» EXERCISE
If a line in the data below holds the word "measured", copy it.

::: EXERCISE INPUTS

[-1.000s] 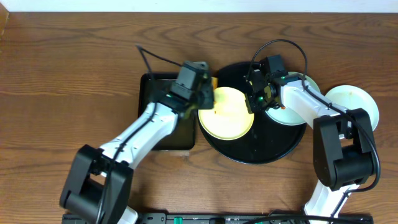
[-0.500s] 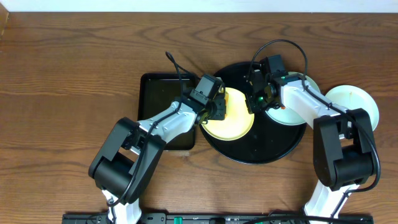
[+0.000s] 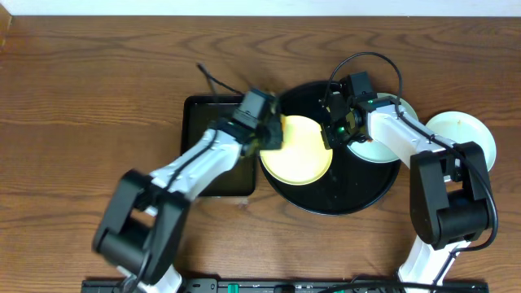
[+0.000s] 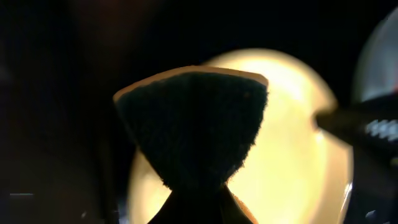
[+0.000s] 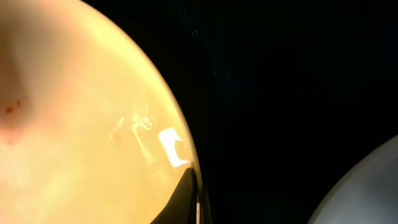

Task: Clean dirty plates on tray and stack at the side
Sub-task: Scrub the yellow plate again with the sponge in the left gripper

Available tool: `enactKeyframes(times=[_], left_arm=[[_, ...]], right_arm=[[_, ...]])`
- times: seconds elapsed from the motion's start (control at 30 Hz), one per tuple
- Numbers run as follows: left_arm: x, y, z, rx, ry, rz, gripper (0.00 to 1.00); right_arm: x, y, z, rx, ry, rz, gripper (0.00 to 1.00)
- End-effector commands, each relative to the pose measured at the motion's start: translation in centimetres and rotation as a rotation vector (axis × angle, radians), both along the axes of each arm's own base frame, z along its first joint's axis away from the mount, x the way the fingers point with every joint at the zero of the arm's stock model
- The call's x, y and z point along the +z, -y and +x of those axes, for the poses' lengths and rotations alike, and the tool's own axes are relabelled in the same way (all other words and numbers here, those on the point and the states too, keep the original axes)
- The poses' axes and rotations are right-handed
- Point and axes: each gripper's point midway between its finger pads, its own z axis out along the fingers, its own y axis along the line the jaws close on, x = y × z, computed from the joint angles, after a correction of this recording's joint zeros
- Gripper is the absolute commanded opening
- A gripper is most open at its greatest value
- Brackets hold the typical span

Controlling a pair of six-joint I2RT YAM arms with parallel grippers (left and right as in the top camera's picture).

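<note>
The pale yellow plate lies on the left part of the round black tray. My left gripper is shut on a dark sponge and holds it over the plate's left edge. My right gripper is shut on the yellow plate's right rim. A faint orange smear shows on the plate. A pale blue-white plate lies on the tray's right part, half under my right arm. Another pale plate lies on the table to the right of the tray.
A smaller rectangular black tray lies left of the round tray, under my left arm. The table is bare wood with a white wall edge at the back. The right wrist view shows black tray floor and a pale plate's rim.
My left gripper swept the sponge right onto the yellow plate, then back left to its edge. My right gripper has stayed on the plate's rim.
</note>
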Motion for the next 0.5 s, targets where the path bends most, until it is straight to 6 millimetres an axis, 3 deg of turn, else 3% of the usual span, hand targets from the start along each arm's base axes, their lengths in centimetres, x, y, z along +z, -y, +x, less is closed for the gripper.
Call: enactKeyframes(times=[0.0, 0.17, 0.47], left_arm=[[3.5, -2.6, 1.9, 0.066, 0.099, -0.007, 0.07], [4.4, -5.4, 2.8, 0.134, 0.104, -0.006, 0.08], [2.1, -10.7, 1.2, 0.245, -0.027, 0.123, 0.08]], right_arm=[[-1.5, -0.8, -1.9, 0.024, -0.067, -0.002, 0.01], [-1.5, -0.8, -2.1, 0.024, -0.075, -0.005, 0.02], [-1.7, -0.6, -2.6, 0.023, -0.095, -0.010, 0.04]])
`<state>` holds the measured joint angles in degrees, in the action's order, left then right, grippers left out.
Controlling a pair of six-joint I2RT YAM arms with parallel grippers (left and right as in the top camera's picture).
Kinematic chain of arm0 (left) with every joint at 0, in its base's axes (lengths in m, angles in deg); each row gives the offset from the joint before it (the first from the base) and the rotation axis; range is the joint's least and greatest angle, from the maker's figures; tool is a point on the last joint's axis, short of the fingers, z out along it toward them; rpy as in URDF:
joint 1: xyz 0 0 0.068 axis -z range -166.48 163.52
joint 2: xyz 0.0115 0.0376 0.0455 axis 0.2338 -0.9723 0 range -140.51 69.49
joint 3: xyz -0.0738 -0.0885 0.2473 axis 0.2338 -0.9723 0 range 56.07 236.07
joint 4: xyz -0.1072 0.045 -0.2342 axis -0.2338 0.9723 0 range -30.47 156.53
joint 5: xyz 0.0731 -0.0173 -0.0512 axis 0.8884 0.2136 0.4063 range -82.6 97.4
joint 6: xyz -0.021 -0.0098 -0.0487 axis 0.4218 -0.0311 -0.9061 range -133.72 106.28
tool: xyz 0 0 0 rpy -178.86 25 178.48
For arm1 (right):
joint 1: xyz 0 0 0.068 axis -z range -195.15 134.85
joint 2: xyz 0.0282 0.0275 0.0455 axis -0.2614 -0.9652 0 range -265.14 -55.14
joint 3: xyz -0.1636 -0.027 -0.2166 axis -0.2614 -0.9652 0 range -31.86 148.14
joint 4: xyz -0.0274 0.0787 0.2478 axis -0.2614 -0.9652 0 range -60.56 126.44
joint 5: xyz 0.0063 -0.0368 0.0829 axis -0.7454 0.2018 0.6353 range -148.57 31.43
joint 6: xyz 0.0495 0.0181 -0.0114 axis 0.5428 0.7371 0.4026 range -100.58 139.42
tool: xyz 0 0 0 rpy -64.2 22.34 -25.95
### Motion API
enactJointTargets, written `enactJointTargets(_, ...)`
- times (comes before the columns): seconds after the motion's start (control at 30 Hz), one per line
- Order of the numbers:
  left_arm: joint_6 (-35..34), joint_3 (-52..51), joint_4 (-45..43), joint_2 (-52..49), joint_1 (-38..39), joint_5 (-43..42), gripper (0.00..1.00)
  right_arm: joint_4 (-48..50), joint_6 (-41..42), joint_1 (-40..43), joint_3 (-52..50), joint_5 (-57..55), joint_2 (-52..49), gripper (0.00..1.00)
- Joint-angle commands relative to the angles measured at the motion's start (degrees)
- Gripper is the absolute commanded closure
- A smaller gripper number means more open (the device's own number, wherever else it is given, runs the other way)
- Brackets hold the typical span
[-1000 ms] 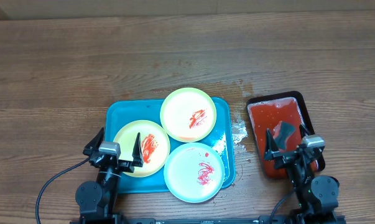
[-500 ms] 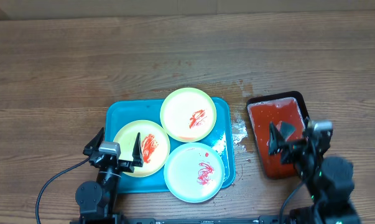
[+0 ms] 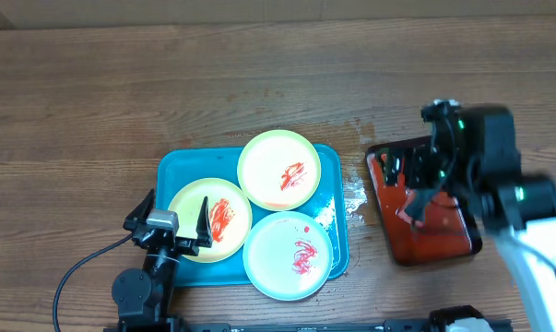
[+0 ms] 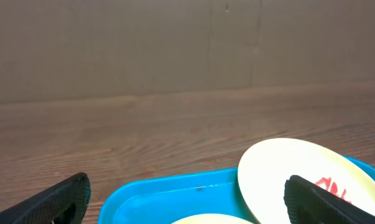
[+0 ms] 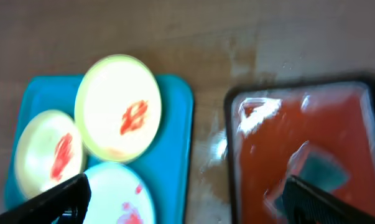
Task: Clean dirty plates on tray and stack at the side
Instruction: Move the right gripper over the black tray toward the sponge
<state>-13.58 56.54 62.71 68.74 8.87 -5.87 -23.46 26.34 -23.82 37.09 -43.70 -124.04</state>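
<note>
Turquoise tray [image 3: 170, 168] holds three smeared plates [image 3: 279, 170], well left of right gripper [image 3: 414, 180]: fingers spread, empty, over black tray [image 3: 379, 149], teal pad [image 5: 324, 171] near one fingertip. Left gripper [image 3: 178, 205] spread, empty, nearer plates.

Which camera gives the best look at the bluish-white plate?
The overhead view: the bluish-white plate lies whole on the blue tray, red smears plain. The right wrist view catches only its top part, blurred. The left wrist view does not show it.

Bright even light; R wrist view blurry w/ motion.
</note>
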Motion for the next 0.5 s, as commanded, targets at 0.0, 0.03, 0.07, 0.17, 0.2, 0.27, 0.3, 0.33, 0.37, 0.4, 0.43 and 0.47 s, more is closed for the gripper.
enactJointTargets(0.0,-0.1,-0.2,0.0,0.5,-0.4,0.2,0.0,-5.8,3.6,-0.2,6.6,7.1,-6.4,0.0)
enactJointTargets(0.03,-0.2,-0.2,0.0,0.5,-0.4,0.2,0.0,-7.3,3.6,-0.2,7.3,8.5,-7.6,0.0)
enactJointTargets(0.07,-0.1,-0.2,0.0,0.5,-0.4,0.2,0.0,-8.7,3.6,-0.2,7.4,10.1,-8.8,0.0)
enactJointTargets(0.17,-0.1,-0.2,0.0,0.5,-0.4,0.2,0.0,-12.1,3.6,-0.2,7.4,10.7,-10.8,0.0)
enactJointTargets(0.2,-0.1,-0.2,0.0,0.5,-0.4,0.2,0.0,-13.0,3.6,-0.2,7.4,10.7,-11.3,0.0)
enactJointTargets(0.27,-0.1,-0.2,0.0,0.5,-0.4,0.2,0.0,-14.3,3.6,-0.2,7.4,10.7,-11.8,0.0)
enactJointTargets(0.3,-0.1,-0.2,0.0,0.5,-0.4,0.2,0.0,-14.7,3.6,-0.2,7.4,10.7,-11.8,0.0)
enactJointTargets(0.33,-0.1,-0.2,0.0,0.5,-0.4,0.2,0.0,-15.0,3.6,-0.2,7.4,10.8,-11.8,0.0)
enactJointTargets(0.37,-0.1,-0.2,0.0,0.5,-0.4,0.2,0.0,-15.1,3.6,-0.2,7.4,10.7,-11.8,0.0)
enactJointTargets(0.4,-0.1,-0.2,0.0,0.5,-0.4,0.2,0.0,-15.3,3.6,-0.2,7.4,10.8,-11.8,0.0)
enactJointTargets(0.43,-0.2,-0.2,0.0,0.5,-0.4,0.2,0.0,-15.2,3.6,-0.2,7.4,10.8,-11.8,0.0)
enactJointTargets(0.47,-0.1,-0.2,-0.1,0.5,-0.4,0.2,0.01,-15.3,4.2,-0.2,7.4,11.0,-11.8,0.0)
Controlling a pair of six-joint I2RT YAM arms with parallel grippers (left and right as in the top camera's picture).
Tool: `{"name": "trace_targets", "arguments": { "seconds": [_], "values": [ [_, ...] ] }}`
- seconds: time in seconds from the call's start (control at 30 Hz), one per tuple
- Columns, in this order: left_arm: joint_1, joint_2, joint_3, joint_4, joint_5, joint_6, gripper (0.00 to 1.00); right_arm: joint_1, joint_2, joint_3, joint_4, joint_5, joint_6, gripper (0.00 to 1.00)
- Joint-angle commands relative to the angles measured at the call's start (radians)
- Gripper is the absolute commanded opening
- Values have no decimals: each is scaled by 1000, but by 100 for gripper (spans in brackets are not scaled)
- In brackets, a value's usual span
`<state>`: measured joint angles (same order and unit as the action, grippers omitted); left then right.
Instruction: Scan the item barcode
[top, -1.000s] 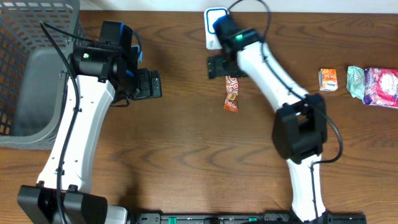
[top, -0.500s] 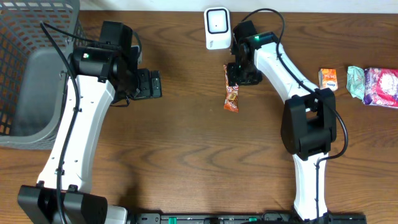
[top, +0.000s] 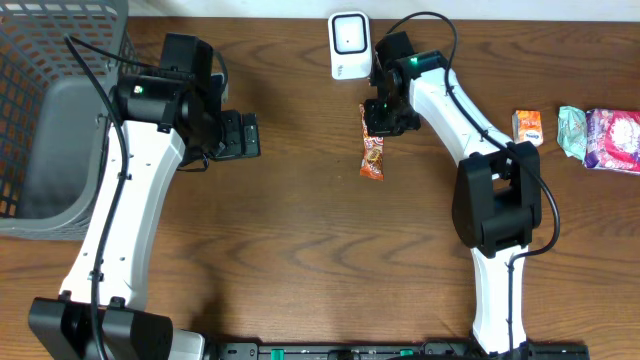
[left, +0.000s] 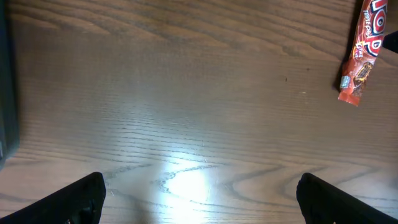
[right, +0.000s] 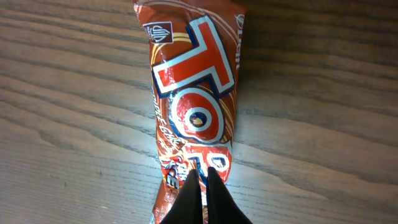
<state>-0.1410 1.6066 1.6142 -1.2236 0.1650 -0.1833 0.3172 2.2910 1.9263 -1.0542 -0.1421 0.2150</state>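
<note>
The item is a red and orange candy bar (top: 372, 150) lying lengthwise on the wooden table just below the white barcode scanner (top: 349, 45). My right gripper (top: 381, 118) sits over the bar's upper end. In the right wrist view its fingertips (right: 203, 173) are pressed together on the wrapper (right: 196, 93), which bunches between them. My left gripper (top: 248, 135) hovers open to the left, its fingers wide apart (left: 200, 183) over bare wood. The candy bar (left: 360, 53) shows at the top right of the left wrist view.
A grey wire basket (top: 60, 60) stands at the far left. At the right edge lie an orange packet (top: 528, 127), a green packet (top: 572, 130) and a pink packet (top: 615, 140).
My right arm swung from the scanner to the top end of the candy bar and its fingers closed from wide open to shut. The left arm stayed still.
</note>
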Motion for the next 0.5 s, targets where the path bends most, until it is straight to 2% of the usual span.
{"name": "trace_targets", "arguments": {
  "seconds": [0.0,0.47],
  "values": [
    [0,2,-3,-2,-10,-5,98,-1,-12,-22,12,-6,-6,1],
    [0,2,-3,-2,-10,-5,98,12,-12,-127,195,-6,54,1]
  ]
}}
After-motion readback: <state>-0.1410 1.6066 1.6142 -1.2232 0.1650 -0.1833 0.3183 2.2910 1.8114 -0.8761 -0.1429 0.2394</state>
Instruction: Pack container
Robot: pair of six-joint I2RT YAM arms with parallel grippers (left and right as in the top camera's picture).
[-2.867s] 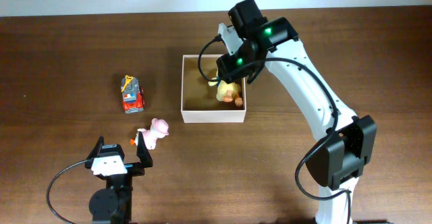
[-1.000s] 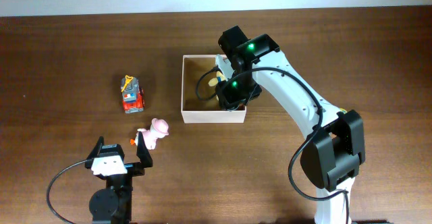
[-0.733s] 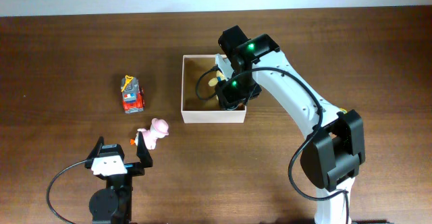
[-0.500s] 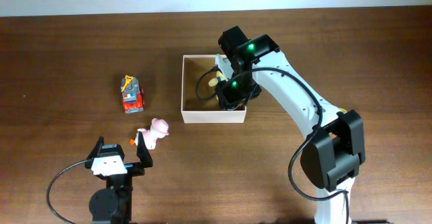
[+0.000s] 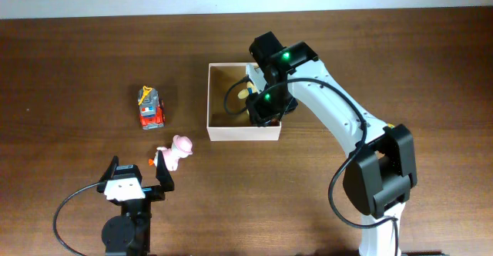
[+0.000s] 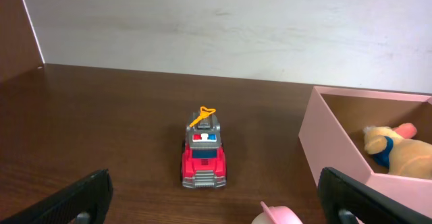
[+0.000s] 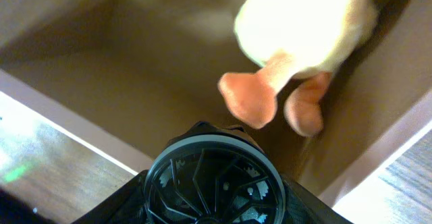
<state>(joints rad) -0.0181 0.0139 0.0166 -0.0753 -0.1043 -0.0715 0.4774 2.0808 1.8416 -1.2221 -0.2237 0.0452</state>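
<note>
The container (image 5: 219, 130) is a square cream box with a tan inside, in the middle of the table. A yellow plush duck (image 5: 245, 92) with orange feet (image 7: 250, 99) lies in it. My right gripper (image 5: 263, 111) hangs low over the box's front right corner. It is shut on a round black wheel-like thing (image 7: 214, 180) with a grey rim, just above the box floor. My left gripper (image 5: 139, 180) stands open near the front edge. A red toy truck (image 6: 204, 158) and a pink toy (image 5: 176, 149) lie ahead of it.
The truck (image 5: 151, 108) stands left of the container, the pink toy between it and my left gripper (image 6: 216, 190). In the left wrist view the box wall (image 6: 334, 140) rises at the right, with the duck (image 6: 391, 150) inside. A pale wall runs along the table's far edge.
Since the earliest frame my right gripper has dropped towards the box's front right corner and now covers most of the duck. Over the last second it has hardly moved. The left arm is still.
</note>
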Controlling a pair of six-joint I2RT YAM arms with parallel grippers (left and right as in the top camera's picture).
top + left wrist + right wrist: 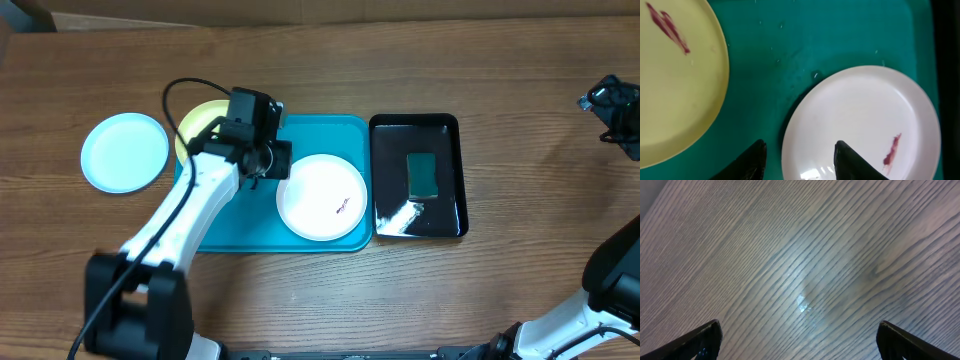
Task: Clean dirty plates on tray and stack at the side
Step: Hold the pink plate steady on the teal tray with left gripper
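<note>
Left tool [799,146] hung released, its fingers [752,162] apart astride the white plate's [865,110] rim on the tray [840,35]. Yellow plate [675,95] lay beside it on the same tray (each bore a red smear [892,150]). Blue plate [124,151] sat on the desk [400,290], left of the tray. Right tool [799,326] gaped, empty, above desk far right.

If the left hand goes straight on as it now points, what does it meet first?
Probably the white plate, whose rim lies inside the open left hand; depth is unclear.
</note>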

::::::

» TASK RESULT
- End-effector commands, each relative to the pose measured at the motion's start: translation in centimetres and rotation as a rotation vector (axis × angle, radians), both along the axes of each arm's own base frame, z along its first joint's axis away from the mount, x the way the fingers point with every joint at the zero of the arm's stock model
`<state>` holds the measured joint angles in degrees, in the action's order, left then right, grippers left out.
- Joint-angle commands relative to the angles measured at the motion's start (degrees)
- Joint-angle commands relative to the angles measured at the call's start (radians)
`<state>`: measured joint angles (same order and unit as the action, grippers omitted); left then right.

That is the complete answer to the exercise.